Your instructions: Reproduce word for word, from the entries below, the line with "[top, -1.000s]", the line with "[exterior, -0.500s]", and every line between them, and nothing more.

Available data:
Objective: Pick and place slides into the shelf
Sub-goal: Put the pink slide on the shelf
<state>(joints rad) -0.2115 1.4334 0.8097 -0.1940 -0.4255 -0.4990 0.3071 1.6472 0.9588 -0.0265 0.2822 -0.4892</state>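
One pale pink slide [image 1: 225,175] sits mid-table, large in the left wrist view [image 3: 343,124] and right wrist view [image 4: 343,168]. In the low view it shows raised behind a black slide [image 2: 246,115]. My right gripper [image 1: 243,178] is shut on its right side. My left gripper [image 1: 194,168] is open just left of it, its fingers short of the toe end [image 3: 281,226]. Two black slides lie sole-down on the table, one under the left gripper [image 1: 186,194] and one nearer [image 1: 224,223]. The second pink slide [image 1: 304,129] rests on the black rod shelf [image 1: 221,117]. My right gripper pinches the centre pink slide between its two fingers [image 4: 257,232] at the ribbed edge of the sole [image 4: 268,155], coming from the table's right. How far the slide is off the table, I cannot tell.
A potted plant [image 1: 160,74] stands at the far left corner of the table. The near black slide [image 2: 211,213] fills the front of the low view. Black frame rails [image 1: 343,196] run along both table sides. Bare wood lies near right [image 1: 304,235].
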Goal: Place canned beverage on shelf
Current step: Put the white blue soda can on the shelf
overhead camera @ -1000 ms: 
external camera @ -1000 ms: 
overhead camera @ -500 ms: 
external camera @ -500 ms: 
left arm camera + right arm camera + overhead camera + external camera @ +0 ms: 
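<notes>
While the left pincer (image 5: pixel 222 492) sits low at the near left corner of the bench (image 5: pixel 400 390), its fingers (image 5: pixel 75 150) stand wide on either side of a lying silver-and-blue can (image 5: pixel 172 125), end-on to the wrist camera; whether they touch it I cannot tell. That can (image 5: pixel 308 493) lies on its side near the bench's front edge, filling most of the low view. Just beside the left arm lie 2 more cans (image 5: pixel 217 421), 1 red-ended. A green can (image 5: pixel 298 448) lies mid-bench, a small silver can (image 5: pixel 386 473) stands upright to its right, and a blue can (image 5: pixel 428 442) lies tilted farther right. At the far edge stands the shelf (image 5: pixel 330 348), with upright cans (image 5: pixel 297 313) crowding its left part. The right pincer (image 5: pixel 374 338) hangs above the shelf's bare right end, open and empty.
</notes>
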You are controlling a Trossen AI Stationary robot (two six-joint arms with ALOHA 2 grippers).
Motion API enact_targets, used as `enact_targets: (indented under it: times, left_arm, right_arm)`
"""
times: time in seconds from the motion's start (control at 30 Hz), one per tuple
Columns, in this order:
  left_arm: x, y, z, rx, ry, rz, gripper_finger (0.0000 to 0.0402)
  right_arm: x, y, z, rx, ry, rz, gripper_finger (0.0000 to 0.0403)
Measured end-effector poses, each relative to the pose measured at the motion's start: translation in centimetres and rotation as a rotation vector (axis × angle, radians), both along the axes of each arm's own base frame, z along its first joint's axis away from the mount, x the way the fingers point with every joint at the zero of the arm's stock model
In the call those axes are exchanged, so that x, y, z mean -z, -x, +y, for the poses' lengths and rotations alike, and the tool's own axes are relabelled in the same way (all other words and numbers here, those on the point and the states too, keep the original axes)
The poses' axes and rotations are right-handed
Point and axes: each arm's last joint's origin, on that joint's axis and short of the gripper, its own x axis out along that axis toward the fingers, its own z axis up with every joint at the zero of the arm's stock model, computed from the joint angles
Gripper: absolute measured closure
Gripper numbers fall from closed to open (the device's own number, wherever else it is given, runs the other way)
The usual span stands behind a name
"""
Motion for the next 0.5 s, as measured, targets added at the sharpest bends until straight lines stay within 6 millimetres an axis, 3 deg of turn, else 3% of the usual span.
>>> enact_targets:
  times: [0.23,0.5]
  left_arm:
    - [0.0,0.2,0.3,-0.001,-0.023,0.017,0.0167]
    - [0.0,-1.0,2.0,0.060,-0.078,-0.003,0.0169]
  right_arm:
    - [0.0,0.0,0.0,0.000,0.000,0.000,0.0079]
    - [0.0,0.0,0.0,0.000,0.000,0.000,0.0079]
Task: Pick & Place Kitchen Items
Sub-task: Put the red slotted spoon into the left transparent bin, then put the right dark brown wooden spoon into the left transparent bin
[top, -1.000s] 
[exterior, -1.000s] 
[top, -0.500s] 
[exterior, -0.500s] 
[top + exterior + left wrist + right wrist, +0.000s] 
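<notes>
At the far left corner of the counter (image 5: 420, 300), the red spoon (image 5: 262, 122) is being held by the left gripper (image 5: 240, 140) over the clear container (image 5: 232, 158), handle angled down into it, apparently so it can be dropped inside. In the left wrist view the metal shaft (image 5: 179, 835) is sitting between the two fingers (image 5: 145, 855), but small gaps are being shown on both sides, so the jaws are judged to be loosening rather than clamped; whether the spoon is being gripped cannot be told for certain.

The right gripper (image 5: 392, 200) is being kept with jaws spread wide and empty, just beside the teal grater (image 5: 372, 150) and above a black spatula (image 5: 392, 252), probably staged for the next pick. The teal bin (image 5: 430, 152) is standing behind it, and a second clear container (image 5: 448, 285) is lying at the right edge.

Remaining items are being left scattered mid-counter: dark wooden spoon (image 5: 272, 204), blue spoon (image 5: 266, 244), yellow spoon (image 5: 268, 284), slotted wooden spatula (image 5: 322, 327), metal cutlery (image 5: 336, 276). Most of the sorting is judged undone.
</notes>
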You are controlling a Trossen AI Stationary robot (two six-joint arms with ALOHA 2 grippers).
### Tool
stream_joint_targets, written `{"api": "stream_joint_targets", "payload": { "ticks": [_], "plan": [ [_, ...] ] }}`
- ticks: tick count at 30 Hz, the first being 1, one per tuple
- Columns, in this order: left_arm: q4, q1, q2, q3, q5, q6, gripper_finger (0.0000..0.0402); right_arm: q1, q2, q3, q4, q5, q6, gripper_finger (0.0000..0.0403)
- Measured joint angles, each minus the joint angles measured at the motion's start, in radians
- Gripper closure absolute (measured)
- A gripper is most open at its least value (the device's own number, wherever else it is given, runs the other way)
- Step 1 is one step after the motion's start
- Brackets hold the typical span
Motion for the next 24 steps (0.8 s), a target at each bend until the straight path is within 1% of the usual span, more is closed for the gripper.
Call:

Task response:
[top, -1.000s] 
[exterior, -1.000s] 
[top, -0.500s] 
[exterior, -0.500s] 

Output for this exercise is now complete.